A reverse mortgage is one of the most convenient ways to make money in retirement. Longer life expectancy and increasing costs of living mean many retirees find themselves not having enough funds. A reverse mortgage may literally be a life saver in this situation.
You can use a reverse mortgage to pay off traditional mortgages, consolidate debt, make home improvements, create an emergency fund, or simply supplement your income. These are the most popular reasons people go for reverse mortgages. But it’s your money and you can do anything you want with it.
This article focuses on all you need to know about reverse mortgages to decide if it is right for you. Here you go.
1. Understand The Concept of Reverse Mortgage
As the name implies, a reverse mortgage is the reverse of a traditional mortgage. In a reverse mortgage, the lender pays you by converting part of your home’s equity into payments for you. Reverse mortgage payments are usually tax free and the loan is due for payment when you die, sell your home, or move out. The loan is usually recouped by selling the home.
To qualify for a reverse mortgage, you must be at least 62 years old, own a home, and live in your home. You’ll have to maintain your home and keep up with property taxes and other payments. Depending on the type of reverse mortgage you intend to get, you may need to attend a counseling session to learn more about the loan you are signing up for.
2. Different Types of Reverse Mortgage
There are three different types of reverse mortgages namely single-purpose reverse mortgages, proprietary reverse mortgages, and Home Equity Conversion Mortgages (HECMs). You are allowed to borrow money against your home for a specific landed approved goal or purpose in a single-purpose reverse mortgage.
Proprietary reverse mortgages are usually offered by private lenders and are not backed by the government. They also tend to offer loans that exceed federal loan limits.
HECMs are the most popular type of reverse mortgage and are insured by the Federal Housing Administration (FHA). You are allowed to withdraw some of your home’s equity and choose how you want to withdraw your funds. There are options for a lump sum, a fixed monthly amount or a line of credit, or a combination of both
3. Knowing The Amount of Money You Can Get From a Reverse Mortgage
It’s important you have a solid estimation of the amount you can get from a reverse mortgage. And you can do this by using a reliable reverse mortgage calculator. Not all calculators are made equal and some are just there to sell your information to lenders. So, use a calculator from a reputable lender.
You may be able to get up to 60% of your home’s equity although the exact amount you get depends on factors such as the amount of equity in your home, current interest rate, and so on. Closing fees should also be considered when determining the amount of money you can get from a reverse mortgage.
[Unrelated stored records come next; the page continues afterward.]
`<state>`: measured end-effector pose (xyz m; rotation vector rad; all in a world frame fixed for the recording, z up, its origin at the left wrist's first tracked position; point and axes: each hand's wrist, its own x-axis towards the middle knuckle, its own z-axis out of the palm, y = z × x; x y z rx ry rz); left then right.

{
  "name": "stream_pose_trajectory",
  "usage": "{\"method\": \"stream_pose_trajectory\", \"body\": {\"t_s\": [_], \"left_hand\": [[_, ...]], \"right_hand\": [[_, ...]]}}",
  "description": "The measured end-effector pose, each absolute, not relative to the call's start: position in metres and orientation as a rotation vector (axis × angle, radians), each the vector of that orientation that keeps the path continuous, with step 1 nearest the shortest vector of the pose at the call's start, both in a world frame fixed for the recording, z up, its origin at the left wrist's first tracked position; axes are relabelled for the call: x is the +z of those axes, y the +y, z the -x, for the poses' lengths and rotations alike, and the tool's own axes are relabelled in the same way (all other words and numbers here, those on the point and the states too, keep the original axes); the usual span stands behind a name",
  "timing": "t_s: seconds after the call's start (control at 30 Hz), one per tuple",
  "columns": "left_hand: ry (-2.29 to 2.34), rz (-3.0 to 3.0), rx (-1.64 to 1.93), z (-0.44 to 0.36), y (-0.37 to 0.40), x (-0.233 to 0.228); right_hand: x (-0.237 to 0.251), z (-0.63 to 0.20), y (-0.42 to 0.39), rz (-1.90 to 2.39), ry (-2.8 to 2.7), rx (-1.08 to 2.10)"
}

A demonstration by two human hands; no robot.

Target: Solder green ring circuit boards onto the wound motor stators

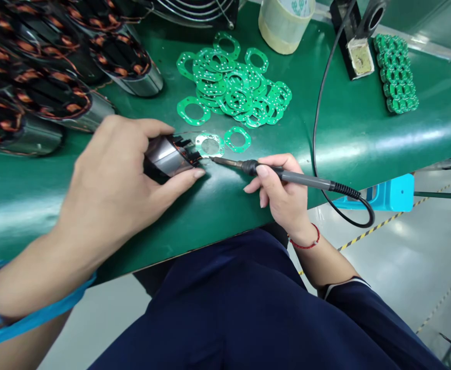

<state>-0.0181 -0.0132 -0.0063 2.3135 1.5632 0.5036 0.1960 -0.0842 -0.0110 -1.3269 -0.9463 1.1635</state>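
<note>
Navy trousers [248, 308], navy sleeve [348, 293], red string bracelet [306, 244], blue cuff [13, 318]

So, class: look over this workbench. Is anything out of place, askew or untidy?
The green ring boards lie in a loose, overlapping heap, unlike the neat stack at the far right. One single ring lies apart from the heap. The left hand holds a stator and the right hand a soldering iron; nothing looks damaged.

Shiny round motor part [169, 156] lying sideways in the grip, ring board [210, 145] on its end, soldering iron [287, 176] tip touching.
</note>
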Motion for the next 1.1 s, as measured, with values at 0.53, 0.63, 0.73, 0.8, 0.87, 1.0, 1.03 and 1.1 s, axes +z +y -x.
{"method": "stream_pose_trajectory", "body": {"t_s": [0.53, 0.63, 0.73, 0.8, 0.87, 1.0, 1.03, 1.1], "left_hand": [[1.583, -2.285, 0.451, 0.0160, -0.0156, -0.0012], [1.578, -2.298, 0.448, 0.0151, -0.0155, -0.0006], [1.577, -2.304, 0.437, 0.0147, -0.0145, -0.0012], [1.576, -2.303, 0.422, 0.0146, -0.0140, -0.0026], [1.565, -2.305, 0.419, 0.0145, -0.0137, -0.0044], [1.575, -2.300, 0.412, 0.0145, -0.0126, -0.0073], [1.586, -2.289, 0.408, 0.0148, -0.0121, -0.0079], [1.605, -2.256, 0.429, 0.0161, -0.0112, -0.0089]], "right_hand": [[-0.0119, -0.1953, -0.0855, 1.366, -0.989, 1.113], [-0.0127, -0.1954, -0.0862, 1.330, -0.993, 1.094], [-0.0140, -0.1955, -0.0878, 1.325, -1.009, 1.077], [-0.0150, -0.1957, -0.0895, 1.337, -1.030, 1.059], [-0.0157, -0.1964, -0.0914, 1.348, -1.059, 1.037], [-0.0158, -0.1985, -0.0940, 1.370, -1.149, 0.996], [-0.0157, -0.1992, -0.0941, 1.364, -1.167, 1.006], [-0.0156, -0.2004, -0.0935, 1.337, -1.192, 1.046]]}}
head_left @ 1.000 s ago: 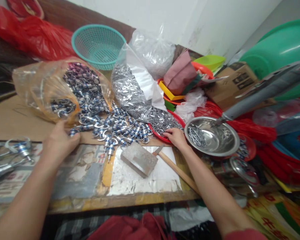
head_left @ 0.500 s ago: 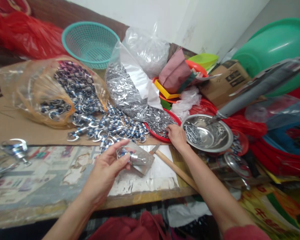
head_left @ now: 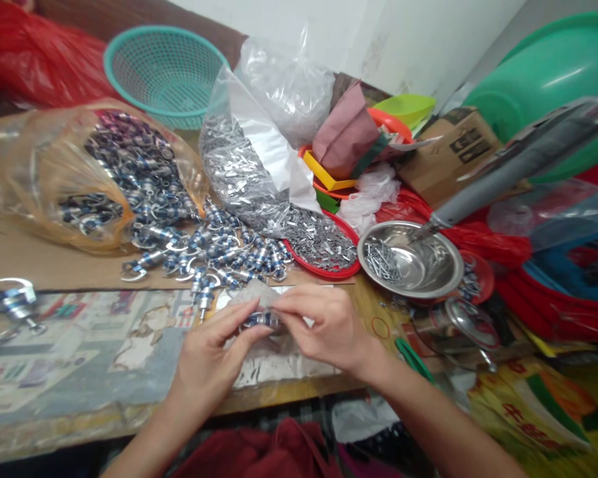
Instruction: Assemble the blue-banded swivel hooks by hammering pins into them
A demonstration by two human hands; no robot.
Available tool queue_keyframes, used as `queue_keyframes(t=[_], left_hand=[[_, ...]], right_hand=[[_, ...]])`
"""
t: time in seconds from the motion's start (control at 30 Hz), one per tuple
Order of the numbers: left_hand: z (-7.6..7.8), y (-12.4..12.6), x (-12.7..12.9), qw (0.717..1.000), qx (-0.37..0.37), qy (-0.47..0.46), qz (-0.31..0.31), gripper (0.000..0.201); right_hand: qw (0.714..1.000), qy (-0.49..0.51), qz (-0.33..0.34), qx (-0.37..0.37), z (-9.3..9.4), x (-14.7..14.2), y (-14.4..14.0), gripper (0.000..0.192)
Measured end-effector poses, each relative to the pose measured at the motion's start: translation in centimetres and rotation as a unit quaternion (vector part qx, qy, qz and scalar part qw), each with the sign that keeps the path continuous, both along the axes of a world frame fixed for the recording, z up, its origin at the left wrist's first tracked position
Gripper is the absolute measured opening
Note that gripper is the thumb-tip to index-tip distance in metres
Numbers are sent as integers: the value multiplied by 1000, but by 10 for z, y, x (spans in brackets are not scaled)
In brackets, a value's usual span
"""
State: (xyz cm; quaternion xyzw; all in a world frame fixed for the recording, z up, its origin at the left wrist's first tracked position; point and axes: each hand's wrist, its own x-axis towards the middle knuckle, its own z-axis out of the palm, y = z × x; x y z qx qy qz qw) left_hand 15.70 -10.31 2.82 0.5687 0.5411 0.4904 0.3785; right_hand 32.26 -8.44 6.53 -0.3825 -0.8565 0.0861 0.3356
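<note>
My left hand (head_left: 206,355) pinches a small metal hook fitting (head_left: 259,320) with a blue band between thumb and fingers. My right hand (head_left: 331,325) has come up against the fitting's right end, its thumb and fingertips pressed together; whatever small part they hold is hidden. Under both hands lies a grey metal block (head_left: 254,292) on a whitish sheet. Just beyond, a loose heap of the same hook fittings (head_left: 219,249) spreads over the cardboard. A red tray (head_left: 351,271) filled with small flat metal clips (head_left: 319,242) stands behind my right hand.
A steel bowl (head_left: 441,282) with metal pins (head_left: 383,260) is at right, a grey-handled tool (head_left: 498,182) leaning over it. An orange-tinted bag (head_left: 40,159) of fittings lies left. Behind are a turquoise basket (head_left: 167,113), a clear bag of clips (head_left: 234,166) and a cardboard box (head_left: 443,153).
My right hand has left the clips in the red tray and moved down and left to meet the hook fitting. My left hand keeps hold of that fitting.
</note>
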Motion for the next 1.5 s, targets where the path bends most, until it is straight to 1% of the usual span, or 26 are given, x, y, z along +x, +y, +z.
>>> queue_keyframes(t=[0.1,0.17,0.3,0.37,0.43,0.5,0.57,0.63,0.7,0.77,0.8,0.87,0.9,0.97,1.0,1.07,1.1,1.17,1.27,1.33,1.4,1.43,1.47,1.5], left_hand=[[0,-2,-1,1000,11,18,4,23],[1,-2,-2,1000,1,21,5,22],[5,-3,-3,999,-30,4,9,22],[8,-3,-2,999,-32,-13,11,23],[9,-3,-2,999,-18,-33,11,16],[10,-3,-2,998,-28,-55,22,8],[10,-3,-4,991,-85,-97,30,6],[10,-2,-5,974,-162,-158,13,7],[11,-2,-6,950,-224,-218,-20,12],[12,-1,-6,935,-250,-249,-39,16],[12,-1,-7,936,-246,-246,-41,16],[13,0,-8,957,-208,-200,-38,15],[14,0,-9,970,-181,-161,-35,14],[16,1,-11,988,-128,-76,-32,13],[17,1,-12,993,-105,-43,-32,13],[18,1,-13,997,-75,-6,-32,16],[17,1,-14,997,-69,-1,-30,17],[14,0,-13,996,-80,-15,-21,17],[6,-3,-10,988,-129,-87,5,20],[3,-6,-6,975,-156,-157,1,24],[1,-8,-2,962,-162,-219,-21,43],[0,-9,-1,957,-158,-241,-31,51],[-1,-9,0,953,-154,-257,-38,57],[-3,-9,0,951,-151,-268,-41,58]], right_hand=[[997,-63,35,13,0,-10,-9,21],[996,-76,46,19,-1,-11,-10,22],[998,-37,52,18,-4,-9,-10,23],[998,-17,54,14,-6,-9,-11,23],[998,-6,61,7,-6,-8,-13,24],[998,14,63,-4,-8,-8,-16,24],[997,53,43,-29,-9,-8,-18,22],[994,96,22,-41,-12,-9,-21,23],[993,118,14,-18,-16,-10,-23,22],[993,106,31,43,-20,-8,-24,18],[992,89,46,76,-21,-7,-24,18],[988,49,77,125,-22,-4,-22,20],[986,34,87,140,-23,-3,-22,20],[985,27,84,146,-23,0,-21,20],[987,32,77,140,-23,0,-21,21],[989,52,66,120,-23,-1,-21,22],[991,64,62,104,-23,-2,-21,23],[992,99,52,63,-23,-6,-22,23],[984,174,13,-16,-21,-12,-23,14],[974,215,-19,-76,-21,-15,-25,11],[962,237,-45,-129,-21,-16,-27,11],[958,237,-47,-154,-21,-14,-26,10],[957,225,-36,-179,-21,-12,-24,9],[959,201,-20,-200,-21,-8,-19,8]])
It’s common to use proceeds from the loan to pay closing fees.
4. Costs Associated With a Reverse Mortgage
As you may already know, there are some costs associated with a reverse mortgage. Typical costs include upfront mortgage insurance premium (MIP) that is paid to the FHA at the time you close your loan. This way, the loan is insured and both you and the lender are protected.
There is also the origination fee which is the amount your lender charges you for originating and processing your loan. As per FHA regulations, there is a minimum and maximum amount you can pay as origination fees. The minimum is $2500 while the maximum cost is $6000.
Other costs include servicing fees, appraisal fees, third-party charges, and interest rates. The lender should explain all of these fees to you. This way, you know exactly what to expect.
5. Compare Fees and Costs
It’s important you shop around and compare fees and costs from different lenders. In most cases, lenders will offer the same or very similar mortgage insurance premium. However, the associated costs such as interest rates, closing costs, and origination fees tend to vary among lenders. So, before you commit to any lender, shop around to ensure you are getting a good deal.
6. You Have a Right to Cancel
Most reverse mortgages give you the option to cancel the deal for any reason after three business days. This is usually referred to as the right of “rescission.” Usually, you’ll have to notify the lender in writing and send the letter by certified mail to cancel. The lender will then return any money you paid within 20 days.